Nach wie vor weigert sich die Türkei, diese Vernichtung als Völkermord anzuerkennen (siehe dazu auch die Rechtssprechung des Europäischen Gerichtshofs für Menschenrechte (EGMR)). Sie nennt die Deportationen "kriegsbedingte Sicherheitsmaßnahmen", die notwendig gewesen seien, da die Armenier den Kriegsgegner Russland unterstützt hätten.

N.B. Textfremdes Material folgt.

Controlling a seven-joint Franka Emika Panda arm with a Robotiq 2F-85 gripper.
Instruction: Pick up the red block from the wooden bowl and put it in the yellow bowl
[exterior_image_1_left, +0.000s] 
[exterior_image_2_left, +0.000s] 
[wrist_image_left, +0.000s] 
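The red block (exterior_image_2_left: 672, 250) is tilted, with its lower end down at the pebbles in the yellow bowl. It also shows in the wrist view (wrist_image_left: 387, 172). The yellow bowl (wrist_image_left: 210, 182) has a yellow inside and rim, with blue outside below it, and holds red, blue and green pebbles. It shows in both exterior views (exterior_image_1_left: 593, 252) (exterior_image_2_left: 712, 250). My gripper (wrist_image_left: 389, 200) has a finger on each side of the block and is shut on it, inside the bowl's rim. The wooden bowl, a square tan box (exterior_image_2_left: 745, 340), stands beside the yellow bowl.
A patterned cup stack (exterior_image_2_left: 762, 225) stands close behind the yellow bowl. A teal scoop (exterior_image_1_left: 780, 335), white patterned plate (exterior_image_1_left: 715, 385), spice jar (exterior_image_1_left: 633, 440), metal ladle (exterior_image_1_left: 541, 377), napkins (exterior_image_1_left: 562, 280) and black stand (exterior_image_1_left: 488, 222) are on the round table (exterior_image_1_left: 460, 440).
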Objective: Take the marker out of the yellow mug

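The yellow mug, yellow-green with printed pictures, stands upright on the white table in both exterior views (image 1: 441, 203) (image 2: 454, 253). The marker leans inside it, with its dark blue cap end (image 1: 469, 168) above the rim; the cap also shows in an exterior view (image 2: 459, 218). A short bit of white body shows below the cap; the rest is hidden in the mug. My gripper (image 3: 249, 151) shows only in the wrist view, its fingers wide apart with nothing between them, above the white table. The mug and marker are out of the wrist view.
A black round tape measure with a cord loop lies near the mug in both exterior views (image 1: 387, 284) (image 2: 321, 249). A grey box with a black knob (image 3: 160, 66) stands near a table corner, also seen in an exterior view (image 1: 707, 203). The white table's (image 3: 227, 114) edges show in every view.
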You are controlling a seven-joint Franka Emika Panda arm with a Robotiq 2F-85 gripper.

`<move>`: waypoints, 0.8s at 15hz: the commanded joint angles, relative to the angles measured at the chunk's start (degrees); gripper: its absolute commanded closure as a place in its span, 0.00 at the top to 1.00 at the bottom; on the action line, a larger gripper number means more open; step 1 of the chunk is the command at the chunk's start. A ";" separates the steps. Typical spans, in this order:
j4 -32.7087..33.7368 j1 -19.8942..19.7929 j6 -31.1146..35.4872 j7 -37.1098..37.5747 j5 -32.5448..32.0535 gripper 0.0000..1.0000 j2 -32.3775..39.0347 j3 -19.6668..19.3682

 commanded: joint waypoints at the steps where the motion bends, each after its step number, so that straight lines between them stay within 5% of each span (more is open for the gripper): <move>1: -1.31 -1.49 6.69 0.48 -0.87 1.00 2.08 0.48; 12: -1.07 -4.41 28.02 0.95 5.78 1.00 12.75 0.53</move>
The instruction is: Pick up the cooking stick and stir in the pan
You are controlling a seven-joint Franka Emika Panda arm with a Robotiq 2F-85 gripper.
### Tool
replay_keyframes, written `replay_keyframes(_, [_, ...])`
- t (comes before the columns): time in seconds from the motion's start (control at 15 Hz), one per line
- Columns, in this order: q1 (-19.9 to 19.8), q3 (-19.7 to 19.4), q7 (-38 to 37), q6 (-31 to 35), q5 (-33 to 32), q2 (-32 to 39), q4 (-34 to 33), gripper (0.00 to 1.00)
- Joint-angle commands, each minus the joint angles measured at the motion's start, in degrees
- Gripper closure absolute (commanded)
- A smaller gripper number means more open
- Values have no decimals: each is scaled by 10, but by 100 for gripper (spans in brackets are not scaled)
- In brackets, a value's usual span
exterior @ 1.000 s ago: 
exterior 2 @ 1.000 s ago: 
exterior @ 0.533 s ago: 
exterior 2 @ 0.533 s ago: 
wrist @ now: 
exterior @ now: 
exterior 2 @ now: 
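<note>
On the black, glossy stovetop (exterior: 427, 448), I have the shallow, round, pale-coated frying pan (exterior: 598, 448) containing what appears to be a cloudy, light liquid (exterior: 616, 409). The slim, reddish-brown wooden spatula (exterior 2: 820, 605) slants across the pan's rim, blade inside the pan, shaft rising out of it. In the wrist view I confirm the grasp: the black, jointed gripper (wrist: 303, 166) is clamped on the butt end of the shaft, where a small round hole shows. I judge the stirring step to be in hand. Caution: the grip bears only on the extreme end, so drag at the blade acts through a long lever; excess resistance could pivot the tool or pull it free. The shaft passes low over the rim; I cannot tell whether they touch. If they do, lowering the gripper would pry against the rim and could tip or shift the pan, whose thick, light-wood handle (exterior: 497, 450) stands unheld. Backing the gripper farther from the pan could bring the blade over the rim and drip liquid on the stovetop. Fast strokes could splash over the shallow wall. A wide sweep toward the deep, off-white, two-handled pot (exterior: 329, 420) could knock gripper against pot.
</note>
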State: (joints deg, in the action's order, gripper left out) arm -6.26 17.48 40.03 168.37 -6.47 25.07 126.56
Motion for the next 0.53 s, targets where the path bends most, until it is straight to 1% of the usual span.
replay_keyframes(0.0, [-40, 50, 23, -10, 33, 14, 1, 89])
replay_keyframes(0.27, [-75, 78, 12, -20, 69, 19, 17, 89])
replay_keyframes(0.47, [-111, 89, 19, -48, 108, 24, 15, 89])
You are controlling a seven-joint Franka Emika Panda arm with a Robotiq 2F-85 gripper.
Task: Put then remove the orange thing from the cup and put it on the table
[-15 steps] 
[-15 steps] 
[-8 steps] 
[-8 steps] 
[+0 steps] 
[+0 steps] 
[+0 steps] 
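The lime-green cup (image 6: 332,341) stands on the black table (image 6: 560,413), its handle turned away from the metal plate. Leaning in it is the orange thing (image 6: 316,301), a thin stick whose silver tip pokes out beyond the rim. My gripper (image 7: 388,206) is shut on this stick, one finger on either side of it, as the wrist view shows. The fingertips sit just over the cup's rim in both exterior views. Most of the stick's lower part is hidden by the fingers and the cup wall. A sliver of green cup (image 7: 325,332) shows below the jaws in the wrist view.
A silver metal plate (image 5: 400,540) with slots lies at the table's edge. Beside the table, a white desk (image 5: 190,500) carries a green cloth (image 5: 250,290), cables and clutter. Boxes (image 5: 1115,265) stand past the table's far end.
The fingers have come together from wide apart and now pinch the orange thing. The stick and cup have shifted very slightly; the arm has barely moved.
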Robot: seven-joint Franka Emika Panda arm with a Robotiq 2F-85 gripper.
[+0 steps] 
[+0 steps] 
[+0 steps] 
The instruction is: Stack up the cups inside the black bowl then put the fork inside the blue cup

Auch Deutschland weigert sich nach wie vor, das Wort "Genozid" zu benutzen. Das im Februar erschienene Buch "Beihilfe zum Völkermord " von Jürgen Gottschlich1 eröffnet die Diskussion erneut, mit dem Hauptfokus auf der Rolle Deutschlands im Osmanischen Reich.
Vorgeschichte
Um 1800 lebten die Armenier im multiethnischen Osmanischen Reich vorwiegend in Anatolien und den osmanischen Metropolen wie z.B. Smyrna (Izmir) und Konstantinopel. Ihr Bevölkerungsanteil wird auf ca. 10 Prozent beziffert.
Im 19 Jahrhundert, als sich das Osmanische Reich im Niedergang befand und die verschiedenen Völker und Ethnien zunehmend an Selbstbewusstsein und Nationalbewusstsein gewannen, mehrten sich die Forderungen nach Autonomierechten. 1885 gründete sich in Van die erste armenische Partei, die Armenakan Kasmakerputjun. Weitere, zum Teil radikale, Parteien folgten.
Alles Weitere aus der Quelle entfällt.